> _PROBLEM DETAILS_
Your copy of the data should match it exactly, except that the pictures are gone.

+++

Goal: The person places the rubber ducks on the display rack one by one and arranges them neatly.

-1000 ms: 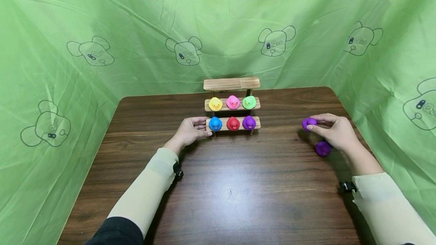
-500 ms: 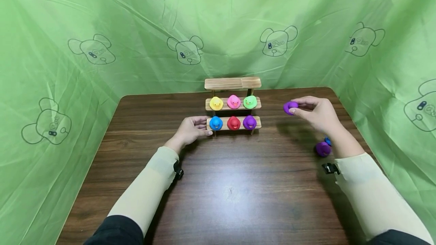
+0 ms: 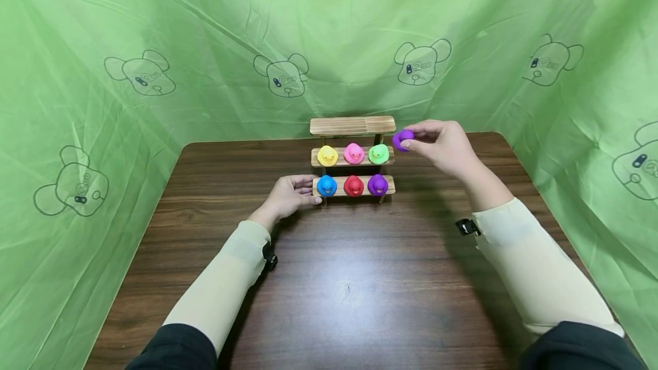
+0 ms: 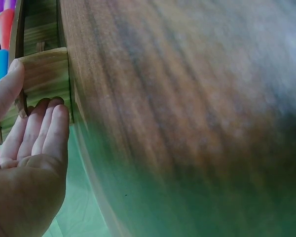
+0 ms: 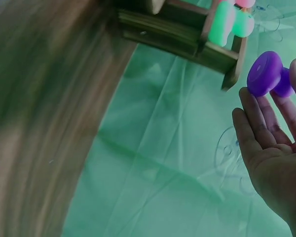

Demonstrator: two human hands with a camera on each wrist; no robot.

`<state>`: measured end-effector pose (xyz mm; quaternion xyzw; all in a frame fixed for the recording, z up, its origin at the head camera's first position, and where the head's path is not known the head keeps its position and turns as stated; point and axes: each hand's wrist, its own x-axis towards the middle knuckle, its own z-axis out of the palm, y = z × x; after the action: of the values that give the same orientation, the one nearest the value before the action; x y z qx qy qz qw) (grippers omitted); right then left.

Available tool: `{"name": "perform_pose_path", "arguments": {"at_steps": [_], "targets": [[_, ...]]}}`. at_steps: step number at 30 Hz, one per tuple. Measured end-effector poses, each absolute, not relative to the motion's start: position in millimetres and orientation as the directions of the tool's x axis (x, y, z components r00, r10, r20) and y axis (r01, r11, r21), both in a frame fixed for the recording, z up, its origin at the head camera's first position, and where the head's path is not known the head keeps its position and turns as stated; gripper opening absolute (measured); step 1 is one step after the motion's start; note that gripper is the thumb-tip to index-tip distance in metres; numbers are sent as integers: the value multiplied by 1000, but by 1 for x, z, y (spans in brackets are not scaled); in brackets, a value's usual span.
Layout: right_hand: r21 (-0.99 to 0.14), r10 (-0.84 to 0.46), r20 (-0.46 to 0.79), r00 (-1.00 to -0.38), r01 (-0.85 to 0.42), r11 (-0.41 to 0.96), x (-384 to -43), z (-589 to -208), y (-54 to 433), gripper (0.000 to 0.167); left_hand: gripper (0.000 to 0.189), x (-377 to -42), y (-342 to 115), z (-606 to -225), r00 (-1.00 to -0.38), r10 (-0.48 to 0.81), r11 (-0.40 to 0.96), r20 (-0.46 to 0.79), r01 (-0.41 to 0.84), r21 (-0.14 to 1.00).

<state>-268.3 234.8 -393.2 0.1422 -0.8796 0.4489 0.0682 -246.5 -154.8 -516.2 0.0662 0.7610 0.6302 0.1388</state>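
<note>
A three-tier wooden stand point(image 3: 352, 126) stands near the table's back edge. Yellow point(image 3: 327, 156), pink point(image 3: 353, 153) and green point(image 3: 378, 154) rubber ducks sit on its middle tier. Blue point(image 3: 326, 185), red point(image 3: 353, 185) and purple point(image 3: 377, 185) ones line the bottom tier. My left hand point(image 3: 288, 197) holds the stand's left end at the bottom tier, thumb in front, fingers along the side. Between thumb and fingers my right hand point(image 3: 442, 144) pinches another purple rubber duck point(image 3: 402, 140), raised just right of the stand, apart from it. The right wrist view shows this duck point(image 5: 264, 74) tilted.
The dark wooden table point(image 3: 329, 278) stretches in front of the stand. Green cloth point(image 3: 349, 27) with bear-head drawings hangs behind and at both sides. My right sleeve point(image 3: 534, 261) covers the table spot where loose ducks lay earlier.
My right hand has carried the purple duck left and back, from the right side of the table to beside the stand's upper tiers. My left hand has stayed at the stand.
</note>
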Motion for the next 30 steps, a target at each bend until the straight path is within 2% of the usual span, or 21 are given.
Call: {"name": "perform_pose_path", "arguments": {"at_steps": [12,22,30], "targets": [[-781,-253,234,-939,-337,526,-297,-375,186,40,62,-245,-155,-513,-949,283,199,-140,-85,976],[-773,-329,139,-934,-309,554,-318,-366,140,41,60,-246,-154,-515,-950,281,182,-137,-88,979],[-775,-345,119,-931,-304,554,-333,-366,116,40,62,-247,-156,-515,-952,276,224,-136,-74,972]]}}
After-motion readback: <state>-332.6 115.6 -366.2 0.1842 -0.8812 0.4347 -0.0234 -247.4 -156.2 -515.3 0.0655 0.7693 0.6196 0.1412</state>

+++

> _SOLUTION TO THE PROBLEM_
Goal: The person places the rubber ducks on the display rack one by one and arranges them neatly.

-1000 ms: 
-500 ms: 
+0 ms: 
+0 ms: 
+0 ms: 

Demonstrator: two human hands with a camera on each wrist; no robot.

`<state>`: measured end-effector pose (xyz mm; quaternion xyzw; all in a frame fixed for the recording, z up, its origin at the head camera's first position, and where the head's path is not known the head keeps its position and turns as stated; point and axes: each hand's wrist, its own x-axis towards the middle knuckle, its own z-axis out of the palm, y = z × x; after the action: of the values that give the same orientation, the one nearest the value before the action; x y z qx qy qz qw) (grippers omitted); right then left.

Available tool: `{"name": "perform_pose_path", "arguments": {"at_steps": [_], "targets": [[_, ...]]}}`. at_steps: step number at 30 Hz, one per tuple. Measured end-effector poses, each absolute, not relative to the motion's start: position in millimetres and orientation as the directions of the tool's x axis (x, y, z components r00, r10, r20) and y axis (r01, r11, r21), both in a frame fixed for the recording, z up, its origin at the head camera's first position, and where the head's path is not known the head keeps its position and turns as stated; gripper opening absolute (measured); step 1 is one step after the motion's start; note that gripper is the thumb-tip to index-tip distance in metres; numbers are sent as integers: the value multiplied by 1000, but by 1 for x, z, y (spans in brackets are not scaled); in brackets, a value's usual span.
Layout: right_hand: r21 (-0.99 to 0.14), r10 (-0.84 to 0.46), r20 (-0.46 to 0.79), r00 (-1.00 to -0.38), r01 (-0.85 to 0.42), r11 (-0.41 to 0.96), x (-384 to -43), z (-589 to -208), y (-54 to 433), gripper (0.000 to 0.167); left_hand: gripper (0.000 to 0.189), x (-377 to -42), y (-342 to 115), z (-606 to -225), r00 (-1.00 to -0.38), r10 (-0.48 to 0.81), r11 (-0.40 to 0.96), r20 (-0.46 to 0.79), r01 (-0.41 to 0.84), r21 (-0.14 to 1.00).

<state>-268.3 234.8 -393.2 0.1422 -0.8796 0.4489 0.0682 -246.5 -154.8 -516.2 0.0662 0.7610 0.6302 0.1388</state>
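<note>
A three-tier wooden stand point(image 3: 352, 126) stands near the table's back edge. Yellow point(image 3: 327, 156), pink point(image 3: 353, 153) and green point(image 3: 378, 154) rubber ducks sit on its middle tier. Blue point(image 3: 326, 185), red point(image 3: 353, 185) and purple point(image 3: 377, 185) ones line the bottom tier. My left hand point(image 3: 288, 197) holds the stand's left end at the bottom tier, thumb in front, fingers along the side. Between thumb and fingers my right hand point(image 3: 442, 144) pinches another purple rubber duck point(image 3: 402, 140), raised just right of the stand, apart from it. The right wrist view shows this duck point(image 5: 264, 74) tilted.
The dark wooden table point(image 3: 329, 278) stretches in front of the stand. Green cloth point(image 3: 349, 27) with bear-head drawings hangs behind and at both sides. My right sleeve point(image 3: 534, 261) covers the table spot where loose ducks lay earlier.
My right hand has carried the purple duck left and back, from the right side of the table to beside the stand's upper tiers. My left hand has stayed at the stand.
</note>
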Motion for the next 30 steps, a target at each bend until the straight path is within 2% of the usual span, or 21 are given.
Call: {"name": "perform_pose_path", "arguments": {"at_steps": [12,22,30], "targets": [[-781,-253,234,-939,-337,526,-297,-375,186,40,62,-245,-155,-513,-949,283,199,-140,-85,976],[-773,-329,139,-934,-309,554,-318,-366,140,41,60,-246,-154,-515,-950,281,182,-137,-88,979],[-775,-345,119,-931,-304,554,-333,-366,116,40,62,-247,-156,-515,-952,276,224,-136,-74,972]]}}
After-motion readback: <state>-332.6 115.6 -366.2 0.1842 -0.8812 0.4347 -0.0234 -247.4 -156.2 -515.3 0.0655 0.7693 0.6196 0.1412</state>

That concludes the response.